ACTIVITY: Copy every line of the entries that includes the word "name".

PROVIDED RECORDS:
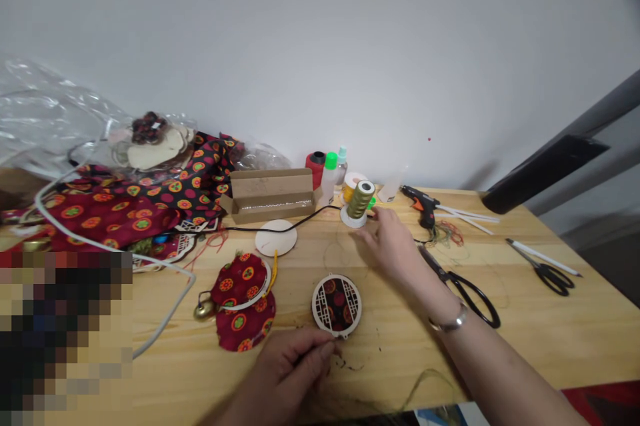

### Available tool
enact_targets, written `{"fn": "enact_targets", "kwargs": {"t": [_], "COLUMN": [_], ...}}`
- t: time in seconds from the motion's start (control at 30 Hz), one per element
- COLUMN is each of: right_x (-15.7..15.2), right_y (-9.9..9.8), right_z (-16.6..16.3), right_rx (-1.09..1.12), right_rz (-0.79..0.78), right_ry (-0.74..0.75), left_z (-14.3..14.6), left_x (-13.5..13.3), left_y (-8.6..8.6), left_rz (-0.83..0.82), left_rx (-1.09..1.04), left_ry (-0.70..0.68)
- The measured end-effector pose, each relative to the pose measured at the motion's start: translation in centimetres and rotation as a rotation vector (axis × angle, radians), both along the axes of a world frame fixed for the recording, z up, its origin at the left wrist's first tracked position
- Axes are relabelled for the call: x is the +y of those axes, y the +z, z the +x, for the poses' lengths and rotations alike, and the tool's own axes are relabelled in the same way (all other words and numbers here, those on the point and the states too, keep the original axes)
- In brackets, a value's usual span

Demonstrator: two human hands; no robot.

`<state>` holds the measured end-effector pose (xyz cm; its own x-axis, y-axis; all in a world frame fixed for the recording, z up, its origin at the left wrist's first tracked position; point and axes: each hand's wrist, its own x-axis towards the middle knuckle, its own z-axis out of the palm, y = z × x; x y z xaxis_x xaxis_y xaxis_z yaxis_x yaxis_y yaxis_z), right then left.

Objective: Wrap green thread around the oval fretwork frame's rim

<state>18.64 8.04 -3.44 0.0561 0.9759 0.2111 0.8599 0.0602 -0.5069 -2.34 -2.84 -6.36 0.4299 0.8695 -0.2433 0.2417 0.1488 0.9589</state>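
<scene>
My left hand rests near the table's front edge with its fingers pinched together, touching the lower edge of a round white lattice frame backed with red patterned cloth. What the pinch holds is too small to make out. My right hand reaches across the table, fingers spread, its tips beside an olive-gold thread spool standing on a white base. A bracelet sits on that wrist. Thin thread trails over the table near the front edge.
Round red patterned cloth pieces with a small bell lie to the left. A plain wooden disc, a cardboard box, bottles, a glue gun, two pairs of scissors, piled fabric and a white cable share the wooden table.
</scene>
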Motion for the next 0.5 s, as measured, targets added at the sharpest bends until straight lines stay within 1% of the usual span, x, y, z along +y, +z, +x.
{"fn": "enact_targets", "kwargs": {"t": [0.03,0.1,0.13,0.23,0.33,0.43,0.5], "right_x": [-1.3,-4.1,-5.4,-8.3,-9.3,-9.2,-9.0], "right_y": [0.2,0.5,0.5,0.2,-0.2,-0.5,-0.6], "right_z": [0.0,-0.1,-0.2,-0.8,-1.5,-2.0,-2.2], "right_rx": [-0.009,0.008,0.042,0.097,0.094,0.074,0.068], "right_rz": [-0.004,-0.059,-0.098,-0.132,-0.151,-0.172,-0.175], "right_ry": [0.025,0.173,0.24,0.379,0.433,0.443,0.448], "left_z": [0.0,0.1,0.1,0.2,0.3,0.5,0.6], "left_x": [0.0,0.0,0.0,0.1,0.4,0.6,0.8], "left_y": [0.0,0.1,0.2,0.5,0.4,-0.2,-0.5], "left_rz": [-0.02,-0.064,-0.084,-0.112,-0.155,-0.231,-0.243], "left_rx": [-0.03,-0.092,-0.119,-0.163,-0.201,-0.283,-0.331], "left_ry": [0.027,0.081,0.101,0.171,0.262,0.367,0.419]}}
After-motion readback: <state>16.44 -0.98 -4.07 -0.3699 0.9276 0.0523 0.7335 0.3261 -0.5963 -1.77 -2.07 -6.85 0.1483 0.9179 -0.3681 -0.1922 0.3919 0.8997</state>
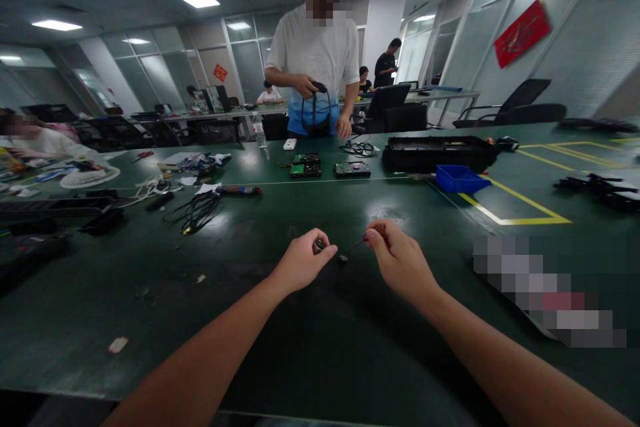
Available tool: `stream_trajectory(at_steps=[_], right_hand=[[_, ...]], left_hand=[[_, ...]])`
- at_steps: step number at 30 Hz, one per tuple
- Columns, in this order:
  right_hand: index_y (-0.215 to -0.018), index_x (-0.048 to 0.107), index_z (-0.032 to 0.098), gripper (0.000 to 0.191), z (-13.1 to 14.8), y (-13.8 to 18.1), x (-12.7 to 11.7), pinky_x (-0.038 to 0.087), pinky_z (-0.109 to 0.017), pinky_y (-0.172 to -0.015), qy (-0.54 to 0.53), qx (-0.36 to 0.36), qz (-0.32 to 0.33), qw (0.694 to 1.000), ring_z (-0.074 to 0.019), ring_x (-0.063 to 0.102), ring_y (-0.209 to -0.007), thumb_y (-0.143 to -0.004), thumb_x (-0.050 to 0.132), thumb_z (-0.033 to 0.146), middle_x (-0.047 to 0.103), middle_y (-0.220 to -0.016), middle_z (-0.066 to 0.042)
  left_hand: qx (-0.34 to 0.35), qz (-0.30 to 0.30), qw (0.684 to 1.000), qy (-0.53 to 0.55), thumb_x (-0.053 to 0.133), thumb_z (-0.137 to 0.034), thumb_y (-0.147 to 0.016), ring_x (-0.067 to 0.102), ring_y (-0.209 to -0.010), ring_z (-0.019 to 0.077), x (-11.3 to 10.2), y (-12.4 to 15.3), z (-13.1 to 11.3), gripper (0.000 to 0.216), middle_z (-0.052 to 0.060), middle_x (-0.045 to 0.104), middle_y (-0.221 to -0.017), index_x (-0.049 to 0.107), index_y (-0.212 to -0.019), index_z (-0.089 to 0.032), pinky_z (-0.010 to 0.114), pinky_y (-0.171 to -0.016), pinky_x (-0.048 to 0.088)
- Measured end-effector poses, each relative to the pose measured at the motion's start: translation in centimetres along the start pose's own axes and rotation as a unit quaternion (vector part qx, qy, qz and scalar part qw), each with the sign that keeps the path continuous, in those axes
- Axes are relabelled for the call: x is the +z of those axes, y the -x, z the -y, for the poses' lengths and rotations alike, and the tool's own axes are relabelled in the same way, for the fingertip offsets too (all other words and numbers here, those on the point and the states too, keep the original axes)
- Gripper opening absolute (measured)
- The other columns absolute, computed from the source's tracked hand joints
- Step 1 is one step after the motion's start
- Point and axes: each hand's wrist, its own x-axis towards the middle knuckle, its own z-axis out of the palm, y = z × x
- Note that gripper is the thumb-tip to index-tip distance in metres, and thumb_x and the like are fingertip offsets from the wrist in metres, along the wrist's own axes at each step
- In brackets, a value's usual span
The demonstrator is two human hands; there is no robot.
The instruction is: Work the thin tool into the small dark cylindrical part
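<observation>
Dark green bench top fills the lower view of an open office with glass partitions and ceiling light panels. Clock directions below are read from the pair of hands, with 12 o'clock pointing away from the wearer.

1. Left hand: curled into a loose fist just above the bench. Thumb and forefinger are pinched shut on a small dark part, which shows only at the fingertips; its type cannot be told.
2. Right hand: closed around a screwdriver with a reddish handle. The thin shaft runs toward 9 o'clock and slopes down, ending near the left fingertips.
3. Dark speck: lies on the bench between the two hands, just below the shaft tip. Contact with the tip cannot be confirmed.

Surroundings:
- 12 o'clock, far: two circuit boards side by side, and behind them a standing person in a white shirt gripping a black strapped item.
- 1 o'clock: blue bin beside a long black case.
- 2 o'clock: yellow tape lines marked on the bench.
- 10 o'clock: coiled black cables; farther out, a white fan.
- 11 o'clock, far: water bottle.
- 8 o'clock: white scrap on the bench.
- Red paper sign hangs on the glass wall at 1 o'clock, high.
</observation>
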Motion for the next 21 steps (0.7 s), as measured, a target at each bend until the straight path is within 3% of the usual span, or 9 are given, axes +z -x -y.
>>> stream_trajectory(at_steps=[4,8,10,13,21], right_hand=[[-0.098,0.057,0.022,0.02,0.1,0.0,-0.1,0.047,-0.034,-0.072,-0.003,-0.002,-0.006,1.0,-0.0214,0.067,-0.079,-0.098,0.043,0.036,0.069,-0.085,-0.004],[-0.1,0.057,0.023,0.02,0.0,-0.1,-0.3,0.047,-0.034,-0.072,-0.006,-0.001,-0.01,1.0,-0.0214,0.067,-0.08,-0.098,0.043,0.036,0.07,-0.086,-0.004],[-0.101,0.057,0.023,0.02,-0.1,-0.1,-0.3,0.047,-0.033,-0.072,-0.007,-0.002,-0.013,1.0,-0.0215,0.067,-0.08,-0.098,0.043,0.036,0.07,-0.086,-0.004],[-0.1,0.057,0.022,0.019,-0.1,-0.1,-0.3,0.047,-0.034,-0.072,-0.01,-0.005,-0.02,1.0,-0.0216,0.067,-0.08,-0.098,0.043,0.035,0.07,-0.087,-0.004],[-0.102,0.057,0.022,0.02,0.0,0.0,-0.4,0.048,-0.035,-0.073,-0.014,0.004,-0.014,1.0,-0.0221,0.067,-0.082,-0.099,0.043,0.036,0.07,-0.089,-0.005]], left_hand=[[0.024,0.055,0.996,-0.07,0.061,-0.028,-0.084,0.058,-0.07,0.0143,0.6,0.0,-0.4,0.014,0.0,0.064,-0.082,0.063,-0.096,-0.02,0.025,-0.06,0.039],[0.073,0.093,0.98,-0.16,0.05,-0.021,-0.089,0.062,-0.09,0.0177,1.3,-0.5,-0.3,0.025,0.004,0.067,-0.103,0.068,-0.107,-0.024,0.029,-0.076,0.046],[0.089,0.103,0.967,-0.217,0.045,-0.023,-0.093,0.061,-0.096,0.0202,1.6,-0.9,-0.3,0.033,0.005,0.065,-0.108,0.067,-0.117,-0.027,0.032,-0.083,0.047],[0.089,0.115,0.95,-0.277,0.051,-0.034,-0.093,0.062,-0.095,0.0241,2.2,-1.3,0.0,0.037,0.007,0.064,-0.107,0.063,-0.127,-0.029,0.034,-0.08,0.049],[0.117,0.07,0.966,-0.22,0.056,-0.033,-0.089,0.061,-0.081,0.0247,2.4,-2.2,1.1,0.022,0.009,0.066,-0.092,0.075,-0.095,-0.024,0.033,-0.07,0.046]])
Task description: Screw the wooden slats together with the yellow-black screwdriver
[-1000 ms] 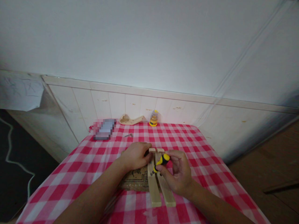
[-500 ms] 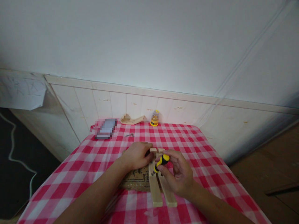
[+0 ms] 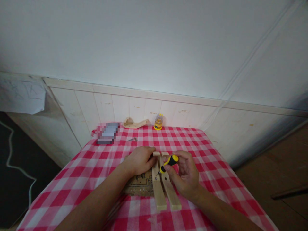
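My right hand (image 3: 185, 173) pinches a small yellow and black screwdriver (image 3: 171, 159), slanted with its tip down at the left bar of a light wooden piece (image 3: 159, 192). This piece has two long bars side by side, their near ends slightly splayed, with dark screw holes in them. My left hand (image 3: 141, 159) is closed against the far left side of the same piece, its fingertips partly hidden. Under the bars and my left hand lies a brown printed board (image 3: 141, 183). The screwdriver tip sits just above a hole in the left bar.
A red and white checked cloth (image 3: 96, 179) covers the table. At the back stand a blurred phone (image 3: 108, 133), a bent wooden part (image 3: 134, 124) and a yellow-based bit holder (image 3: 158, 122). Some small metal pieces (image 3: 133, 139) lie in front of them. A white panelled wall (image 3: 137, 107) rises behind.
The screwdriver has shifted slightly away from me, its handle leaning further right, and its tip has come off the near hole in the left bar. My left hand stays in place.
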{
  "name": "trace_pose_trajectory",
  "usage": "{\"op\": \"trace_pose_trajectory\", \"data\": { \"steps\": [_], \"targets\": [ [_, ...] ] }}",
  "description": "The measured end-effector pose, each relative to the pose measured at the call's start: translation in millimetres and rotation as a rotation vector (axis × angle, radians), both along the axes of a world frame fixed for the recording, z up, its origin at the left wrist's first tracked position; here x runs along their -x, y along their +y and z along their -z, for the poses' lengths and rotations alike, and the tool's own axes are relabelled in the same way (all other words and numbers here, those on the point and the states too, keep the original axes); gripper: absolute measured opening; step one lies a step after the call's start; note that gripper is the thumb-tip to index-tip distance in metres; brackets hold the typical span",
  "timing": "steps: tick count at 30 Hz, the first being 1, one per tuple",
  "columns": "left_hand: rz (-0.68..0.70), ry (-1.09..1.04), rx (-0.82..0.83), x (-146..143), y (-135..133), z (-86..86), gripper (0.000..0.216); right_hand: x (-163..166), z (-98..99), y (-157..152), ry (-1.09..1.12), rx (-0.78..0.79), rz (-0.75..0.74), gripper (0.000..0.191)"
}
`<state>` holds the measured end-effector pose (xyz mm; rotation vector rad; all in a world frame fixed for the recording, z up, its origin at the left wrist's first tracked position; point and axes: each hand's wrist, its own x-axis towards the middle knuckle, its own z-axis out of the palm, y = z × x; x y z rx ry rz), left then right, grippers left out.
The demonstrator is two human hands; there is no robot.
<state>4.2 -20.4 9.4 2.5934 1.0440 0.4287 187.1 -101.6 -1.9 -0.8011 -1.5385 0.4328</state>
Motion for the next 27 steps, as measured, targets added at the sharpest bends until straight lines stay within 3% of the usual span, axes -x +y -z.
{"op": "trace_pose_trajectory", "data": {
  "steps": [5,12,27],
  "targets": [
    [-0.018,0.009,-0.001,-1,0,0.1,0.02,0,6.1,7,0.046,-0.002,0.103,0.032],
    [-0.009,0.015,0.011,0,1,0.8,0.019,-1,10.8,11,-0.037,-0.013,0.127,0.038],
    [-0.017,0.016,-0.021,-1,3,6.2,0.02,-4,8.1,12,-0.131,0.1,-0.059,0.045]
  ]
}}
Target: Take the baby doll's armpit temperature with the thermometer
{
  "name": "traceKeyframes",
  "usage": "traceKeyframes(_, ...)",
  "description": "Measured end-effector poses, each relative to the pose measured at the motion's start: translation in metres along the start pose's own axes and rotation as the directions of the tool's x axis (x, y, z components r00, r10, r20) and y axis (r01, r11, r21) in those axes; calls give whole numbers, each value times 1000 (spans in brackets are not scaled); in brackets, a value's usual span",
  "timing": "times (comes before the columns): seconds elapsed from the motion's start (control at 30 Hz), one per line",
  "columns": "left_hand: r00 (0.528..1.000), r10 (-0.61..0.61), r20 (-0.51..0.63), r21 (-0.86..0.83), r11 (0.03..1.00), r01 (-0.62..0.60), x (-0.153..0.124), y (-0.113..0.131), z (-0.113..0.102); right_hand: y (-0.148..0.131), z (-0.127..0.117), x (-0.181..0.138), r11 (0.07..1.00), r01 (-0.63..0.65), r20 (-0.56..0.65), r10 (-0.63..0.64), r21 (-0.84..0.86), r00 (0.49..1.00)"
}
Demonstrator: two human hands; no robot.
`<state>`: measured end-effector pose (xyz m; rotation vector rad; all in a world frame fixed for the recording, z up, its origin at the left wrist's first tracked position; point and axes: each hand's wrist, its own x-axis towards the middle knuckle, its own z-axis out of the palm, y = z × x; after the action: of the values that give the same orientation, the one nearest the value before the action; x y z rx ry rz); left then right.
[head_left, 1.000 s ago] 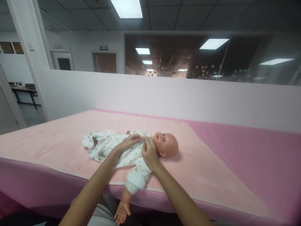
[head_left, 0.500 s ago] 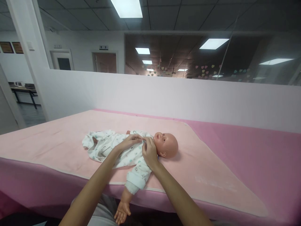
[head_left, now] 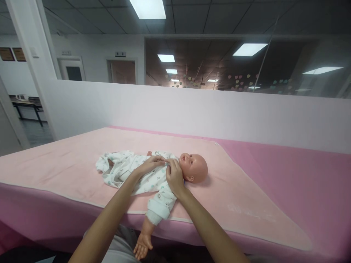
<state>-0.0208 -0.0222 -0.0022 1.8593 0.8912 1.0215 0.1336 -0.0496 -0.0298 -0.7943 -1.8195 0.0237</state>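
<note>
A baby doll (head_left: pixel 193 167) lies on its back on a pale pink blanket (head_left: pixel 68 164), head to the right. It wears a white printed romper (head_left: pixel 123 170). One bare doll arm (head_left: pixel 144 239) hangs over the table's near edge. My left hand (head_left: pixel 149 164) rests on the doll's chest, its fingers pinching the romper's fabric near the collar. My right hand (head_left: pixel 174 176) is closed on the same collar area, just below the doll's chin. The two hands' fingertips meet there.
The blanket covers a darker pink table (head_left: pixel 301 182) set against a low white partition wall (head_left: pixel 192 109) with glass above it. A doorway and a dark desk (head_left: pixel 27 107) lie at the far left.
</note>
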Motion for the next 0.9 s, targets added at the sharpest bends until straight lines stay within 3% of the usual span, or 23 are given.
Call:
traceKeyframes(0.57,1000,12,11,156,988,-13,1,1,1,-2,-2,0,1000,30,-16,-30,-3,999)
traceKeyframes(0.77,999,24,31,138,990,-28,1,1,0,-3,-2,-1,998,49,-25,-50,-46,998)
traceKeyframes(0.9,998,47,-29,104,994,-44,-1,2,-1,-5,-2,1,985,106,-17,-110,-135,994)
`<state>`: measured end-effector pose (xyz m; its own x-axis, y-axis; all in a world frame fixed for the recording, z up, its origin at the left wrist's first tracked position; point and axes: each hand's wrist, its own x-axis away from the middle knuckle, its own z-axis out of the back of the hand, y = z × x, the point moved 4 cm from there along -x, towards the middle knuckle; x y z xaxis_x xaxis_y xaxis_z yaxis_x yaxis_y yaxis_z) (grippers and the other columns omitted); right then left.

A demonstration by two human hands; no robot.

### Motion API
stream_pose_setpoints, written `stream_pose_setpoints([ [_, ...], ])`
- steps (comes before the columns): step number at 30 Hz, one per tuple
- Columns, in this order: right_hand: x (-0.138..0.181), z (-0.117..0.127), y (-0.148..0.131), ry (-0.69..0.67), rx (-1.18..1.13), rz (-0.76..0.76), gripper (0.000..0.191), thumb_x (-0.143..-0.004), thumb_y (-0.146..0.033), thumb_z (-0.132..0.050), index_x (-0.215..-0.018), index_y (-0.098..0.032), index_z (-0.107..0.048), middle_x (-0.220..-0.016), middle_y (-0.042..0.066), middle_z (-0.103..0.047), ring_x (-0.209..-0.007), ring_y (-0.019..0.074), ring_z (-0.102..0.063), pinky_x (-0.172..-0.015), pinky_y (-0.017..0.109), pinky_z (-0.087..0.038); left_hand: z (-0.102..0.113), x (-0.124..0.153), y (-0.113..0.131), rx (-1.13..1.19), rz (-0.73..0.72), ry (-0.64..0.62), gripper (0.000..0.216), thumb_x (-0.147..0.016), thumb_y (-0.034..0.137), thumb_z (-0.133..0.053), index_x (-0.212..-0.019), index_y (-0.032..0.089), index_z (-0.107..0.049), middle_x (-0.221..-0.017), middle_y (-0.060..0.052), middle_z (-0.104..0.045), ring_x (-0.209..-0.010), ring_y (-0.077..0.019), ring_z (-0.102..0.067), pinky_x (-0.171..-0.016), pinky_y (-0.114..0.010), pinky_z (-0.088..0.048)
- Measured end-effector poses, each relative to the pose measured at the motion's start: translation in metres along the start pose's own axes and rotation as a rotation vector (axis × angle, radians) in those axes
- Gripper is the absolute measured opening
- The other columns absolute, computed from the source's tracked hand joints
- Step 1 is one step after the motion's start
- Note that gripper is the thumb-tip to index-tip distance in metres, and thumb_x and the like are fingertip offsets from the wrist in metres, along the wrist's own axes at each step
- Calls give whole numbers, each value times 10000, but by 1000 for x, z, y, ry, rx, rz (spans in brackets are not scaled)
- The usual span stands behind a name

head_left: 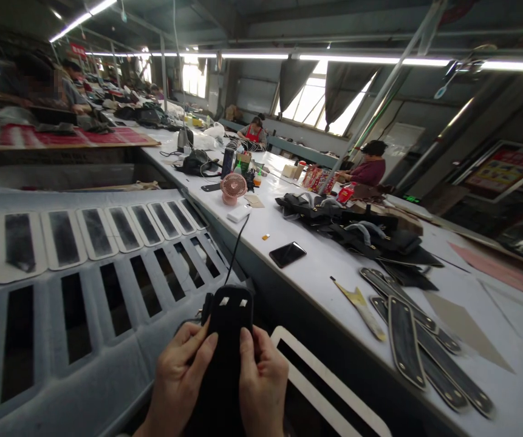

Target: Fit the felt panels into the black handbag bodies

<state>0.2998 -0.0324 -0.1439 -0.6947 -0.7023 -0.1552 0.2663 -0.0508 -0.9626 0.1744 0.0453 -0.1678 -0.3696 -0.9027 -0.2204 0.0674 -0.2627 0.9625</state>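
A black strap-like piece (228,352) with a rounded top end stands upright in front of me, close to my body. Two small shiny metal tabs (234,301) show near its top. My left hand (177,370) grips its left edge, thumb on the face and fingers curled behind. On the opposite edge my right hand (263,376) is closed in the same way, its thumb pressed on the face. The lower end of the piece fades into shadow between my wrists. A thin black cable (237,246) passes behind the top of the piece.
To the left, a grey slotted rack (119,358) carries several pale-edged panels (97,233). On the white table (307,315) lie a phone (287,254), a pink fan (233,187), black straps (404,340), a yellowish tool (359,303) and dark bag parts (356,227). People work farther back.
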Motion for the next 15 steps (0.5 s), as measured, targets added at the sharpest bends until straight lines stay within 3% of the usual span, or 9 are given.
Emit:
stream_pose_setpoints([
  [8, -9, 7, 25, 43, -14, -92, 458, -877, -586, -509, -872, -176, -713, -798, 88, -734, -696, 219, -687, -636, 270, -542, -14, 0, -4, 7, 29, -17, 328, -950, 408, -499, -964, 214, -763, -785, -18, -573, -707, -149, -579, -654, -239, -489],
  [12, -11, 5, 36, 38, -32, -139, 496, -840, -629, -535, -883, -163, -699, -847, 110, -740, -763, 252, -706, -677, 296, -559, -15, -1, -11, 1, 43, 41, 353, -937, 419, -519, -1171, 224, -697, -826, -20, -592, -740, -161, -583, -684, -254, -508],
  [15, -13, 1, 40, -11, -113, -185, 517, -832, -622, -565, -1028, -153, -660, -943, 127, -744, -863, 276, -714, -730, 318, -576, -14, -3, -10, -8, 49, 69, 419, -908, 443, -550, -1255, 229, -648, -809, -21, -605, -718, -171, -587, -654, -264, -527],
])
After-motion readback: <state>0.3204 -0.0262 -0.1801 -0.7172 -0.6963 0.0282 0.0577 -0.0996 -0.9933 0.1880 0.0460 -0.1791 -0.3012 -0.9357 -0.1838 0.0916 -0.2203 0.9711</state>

THE COMPLETED TASK:
  "name": "trace_pose_trajectory",
  "name": "traceKeyframes",
- The usual span stands behind a name

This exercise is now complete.